— А-а? — вздрагиваю всем телом и разлепляю я глаза, осоловело смотря по сторонам и решительно не понимая, что происходит.
— Бэ! — рычит Ковалева.
— Ты на кой, спрашивается, разбудила меня, женщина? Мы что, горим? — бухчу я, переворачивая подушку прохладной стороной, а потом снова заваливаюсь на нее и блаженно выдыхаю.
Так по кайфу! Прохладно…
Ведь тело странно ломит, и вообще в комнате что-то неприлично жарковато.
— Вот так значит? Я ее тут от кошмаров спасла, а она морду воротит, неблагодарная…
— Кошмаров? — приоткрыла я один глаз.
— Кошмаров!
— Какая содержательная беседа у нас с тобой выходит с утра пораньше, но давай перенесем ее на более позднее время, — снова пытаюсь ухватить дрему за хвост.
— Кошмаров, Тань, — бухтит Нинка, и я прямо вижу, как она обиженно надула губы.
Снова открываю глаза, и точно — сидит, словно надутый ребенок, хорохорится.
— Ну че там? — сдаюсь я и переворачиваюсь на спину.

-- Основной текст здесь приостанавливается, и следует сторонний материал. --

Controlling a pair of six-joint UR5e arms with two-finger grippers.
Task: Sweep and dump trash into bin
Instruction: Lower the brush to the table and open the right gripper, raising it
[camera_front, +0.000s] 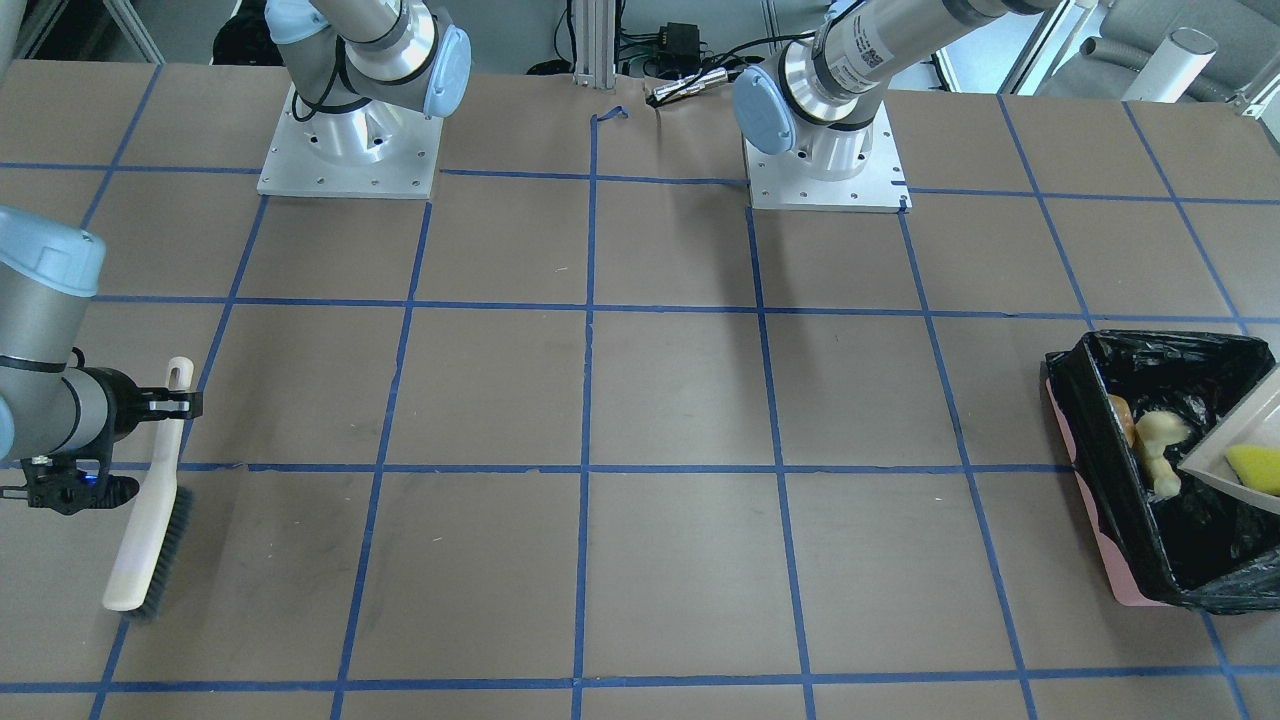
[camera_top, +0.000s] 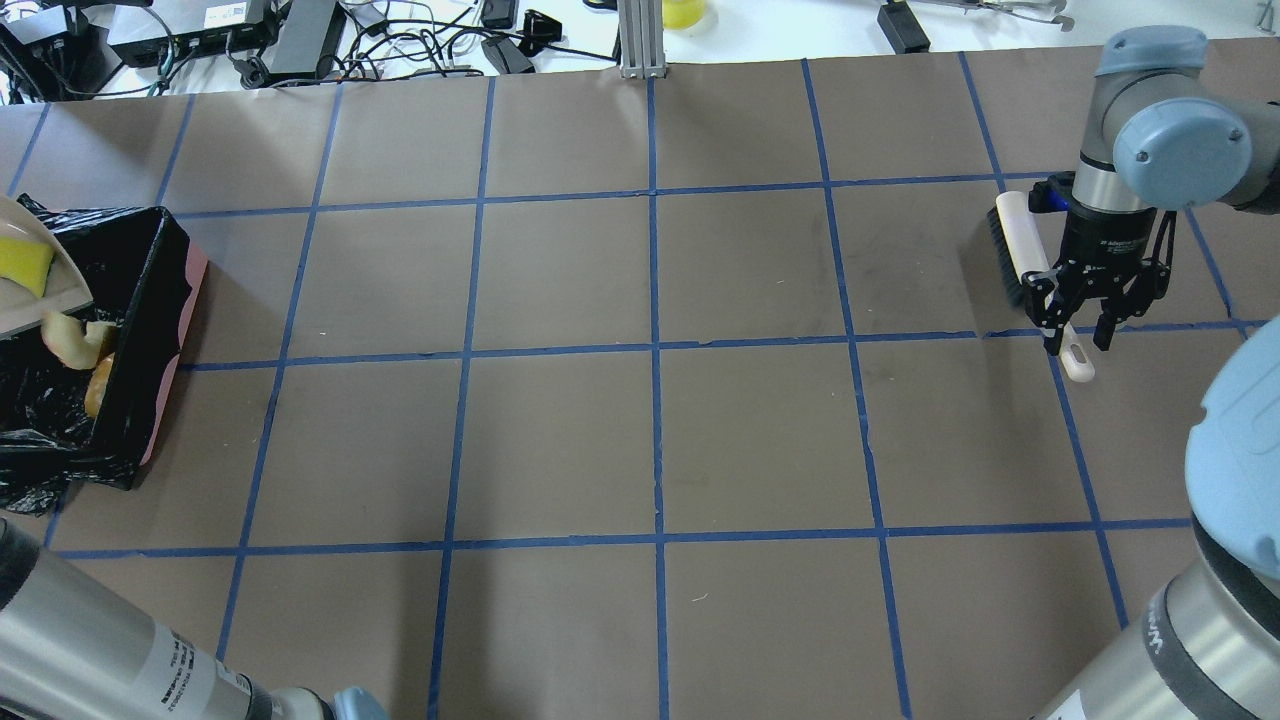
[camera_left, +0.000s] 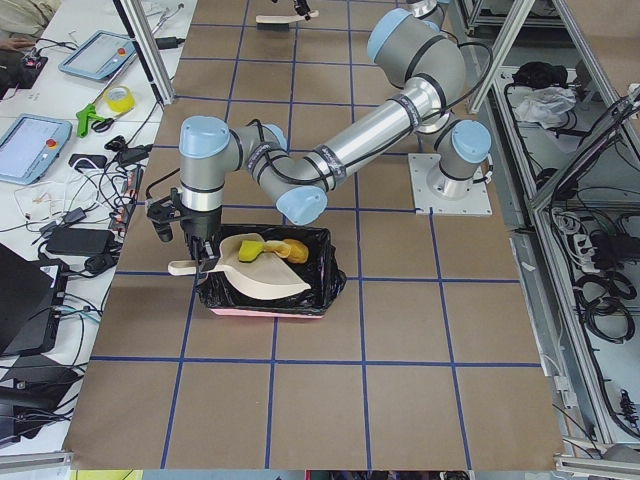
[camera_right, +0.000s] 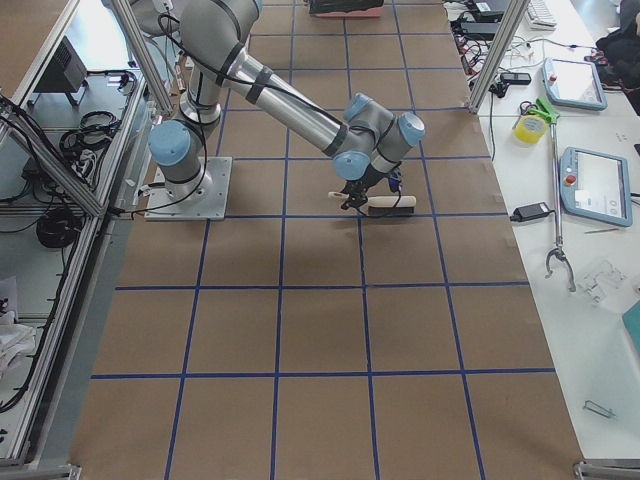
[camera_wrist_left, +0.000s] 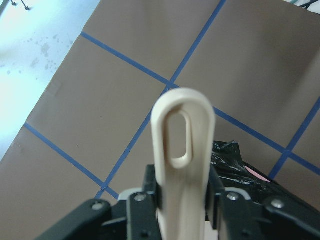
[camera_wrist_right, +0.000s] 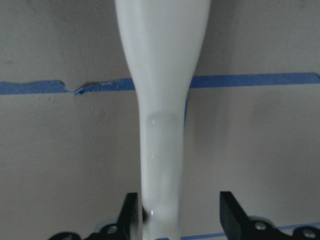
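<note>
**Front-facing view.** The right gripper (camera_front: 180, 403) straddles the thin handle of the brush (camera_front: 150, 520). The brush lies flat on the desk (camera_front: 660, 400), toward the desk's right end. The bin (camera_front: 1150, 345) stands toward the left end. Inside its black liner are the cream ring piece (camera_front: 1160, 440) and, just beside it, the orange-brown lump (camera_front: 1122, 418). The dustpan (camera_front: 1225, 450) juts over the bin's opening and carries the yellow-green wedge (camera_front: 1258, 468).

**Overhead view.** The right gripper's fingers are spread, one on each side of the brush handle. The wedge sits on the dustpan, and the other two pieces lie below the pan's lip, within the bin.

**Left side view.** The left gripper (camera_left: 195, 255) holds the dustpan by its handle, and the pan is tilted over the bin. The bin stands nearer the long edge opposite the robot.

**Right side view.** The near arm reaches down to the brush.

**Left wrist view.** The fingers are clamped tight on the dustpan's looped handle.

**Right wrist view.** The fingers stand wide apart, with a clear gap between the brush handle and one finger.
</note>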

— Че, че… Стонала, будто тебя режут, и все повторяла как заведенная: «Марк, не надо. Марк, отпусти…».
Ля, какие веселые истории!
Внутренности моментально обварило кипятком да так неожиданно и сильно, что пришлось судорожно стиснуть бедра. А потом медленно прикрыть глаза и беспечно улыбнуться подруге, чтобы не выдать себя с головой. Чтобы она не увидела в моих бесстыжих глазах даже намека на то, что я позволила вчера с собой сделать.
— Вот же мерзость какая! Даже во сне мне покоя не дает, гадкий тарантул! — пожала плечами и показательно вздохнула.
— Что он тебя там пытал, Тань?
— Где? — ужаснулась я.
— В кошмаре твоем, ну!
— А-а-а, ну да пытал, Нин, — кивнула я и снова откинулась на подушку, прижимая руку к неистово колотящемуся сердцу.